## GOAL OF THE EXERCISE
Give back exactly the lines of the material below that start at the line containing "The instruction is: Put" and end at the line containing "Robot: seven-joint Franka", and no others.

## RECORDS TO PROCESS
========================================
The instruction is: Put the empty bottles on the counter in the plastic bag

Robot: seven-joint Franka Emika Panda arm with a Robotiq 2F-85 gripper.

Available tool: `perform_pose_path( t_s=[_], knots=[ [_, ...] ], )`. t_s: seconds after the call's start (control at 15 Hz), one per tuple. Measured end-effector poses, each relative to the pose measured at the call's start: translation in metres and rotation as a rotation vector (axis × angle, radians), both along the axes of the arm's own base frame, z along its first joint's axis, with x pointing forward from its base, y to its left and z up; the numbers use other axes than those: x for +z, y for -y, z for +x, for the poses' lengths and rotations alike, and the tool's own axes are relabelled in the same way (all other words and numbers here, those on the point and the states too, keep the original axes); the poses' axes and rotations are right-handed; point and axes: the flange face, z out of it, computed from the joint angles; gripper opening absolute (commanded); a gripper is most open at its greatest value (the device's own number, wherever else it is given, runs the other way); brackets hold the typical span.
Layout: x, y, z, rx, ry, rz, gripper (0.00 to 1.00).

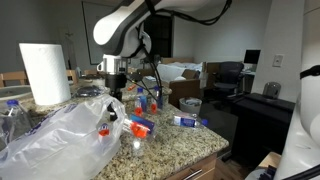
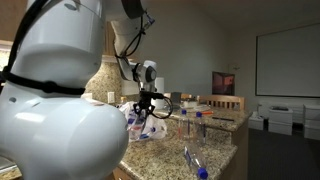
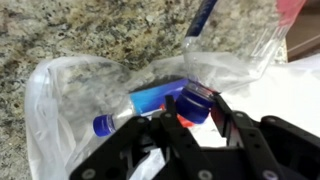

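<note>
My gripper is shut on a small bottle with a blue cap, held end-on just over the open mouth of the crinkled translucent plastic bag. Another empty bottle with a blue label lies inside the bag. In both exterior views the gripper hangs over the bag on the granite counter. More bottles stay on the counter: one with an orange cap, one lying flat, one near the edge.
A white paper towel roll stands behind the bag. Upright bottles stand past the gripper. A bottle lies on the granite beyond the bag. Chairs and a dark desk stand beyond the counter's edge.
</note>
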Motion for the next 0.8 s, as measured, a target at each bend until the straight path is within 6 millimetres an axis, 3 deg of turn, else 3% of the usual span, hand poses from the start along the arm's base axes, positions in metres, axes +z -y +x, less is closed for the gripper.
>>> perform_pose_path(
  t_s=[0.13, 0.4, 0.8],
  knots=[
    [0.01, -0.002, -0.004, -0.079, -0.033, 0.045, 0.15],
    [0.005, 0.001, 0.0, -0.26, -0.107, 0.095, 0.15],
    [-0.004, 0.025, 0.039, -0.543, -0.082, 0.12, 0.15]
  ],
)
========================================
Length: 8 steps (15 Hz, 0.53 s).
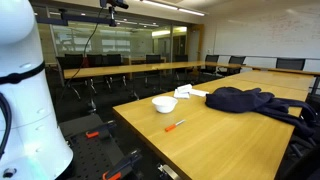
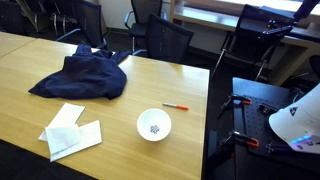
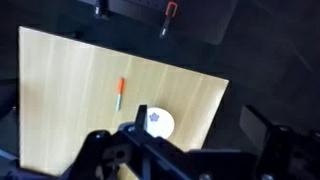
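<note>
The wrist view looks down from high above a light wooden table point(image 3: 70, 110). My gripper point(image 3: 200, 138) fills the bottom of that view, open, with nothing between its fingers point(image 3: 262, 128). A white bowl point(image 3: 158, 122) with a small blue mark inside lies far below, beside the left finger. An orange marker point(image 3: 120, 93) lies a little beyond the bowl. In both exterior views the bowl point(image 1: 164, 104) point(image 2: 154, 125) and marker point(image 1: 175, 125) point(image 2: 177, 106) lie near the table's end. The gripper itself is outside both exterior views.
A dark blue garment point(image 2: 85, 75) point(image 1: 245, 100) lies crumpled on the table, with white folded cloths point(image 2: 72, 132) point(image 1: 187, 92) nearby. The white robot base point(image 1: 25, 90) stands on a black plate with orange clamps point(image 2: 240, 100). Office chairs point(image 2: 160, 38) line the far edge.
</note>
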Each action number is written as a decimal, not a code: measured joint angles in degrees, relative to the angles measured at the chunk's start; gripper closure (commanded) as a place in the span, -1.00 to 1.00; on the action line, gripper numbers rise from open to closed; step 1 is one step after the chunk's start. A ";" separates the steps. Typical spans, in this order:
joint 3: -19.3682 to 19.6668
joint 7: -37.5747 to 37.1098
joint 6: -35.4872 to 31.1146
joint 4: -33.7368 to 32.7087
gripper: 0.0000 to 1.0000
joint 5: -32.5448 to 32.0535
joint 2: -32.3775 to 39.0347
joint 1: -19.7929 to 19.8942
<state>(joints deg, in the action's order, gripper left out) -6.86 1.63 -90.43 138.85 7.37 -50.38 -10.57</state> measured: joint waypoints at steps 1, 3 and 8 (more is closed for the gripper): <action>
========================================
## EXERCISE RESPONSE
The instruction is: Put the empty bottles on the counter in the plastic bag

Robot: seven-joint Franka Emika Panda arm with a Robotiq 2F-85 gripper.

With this, the exercise is complete.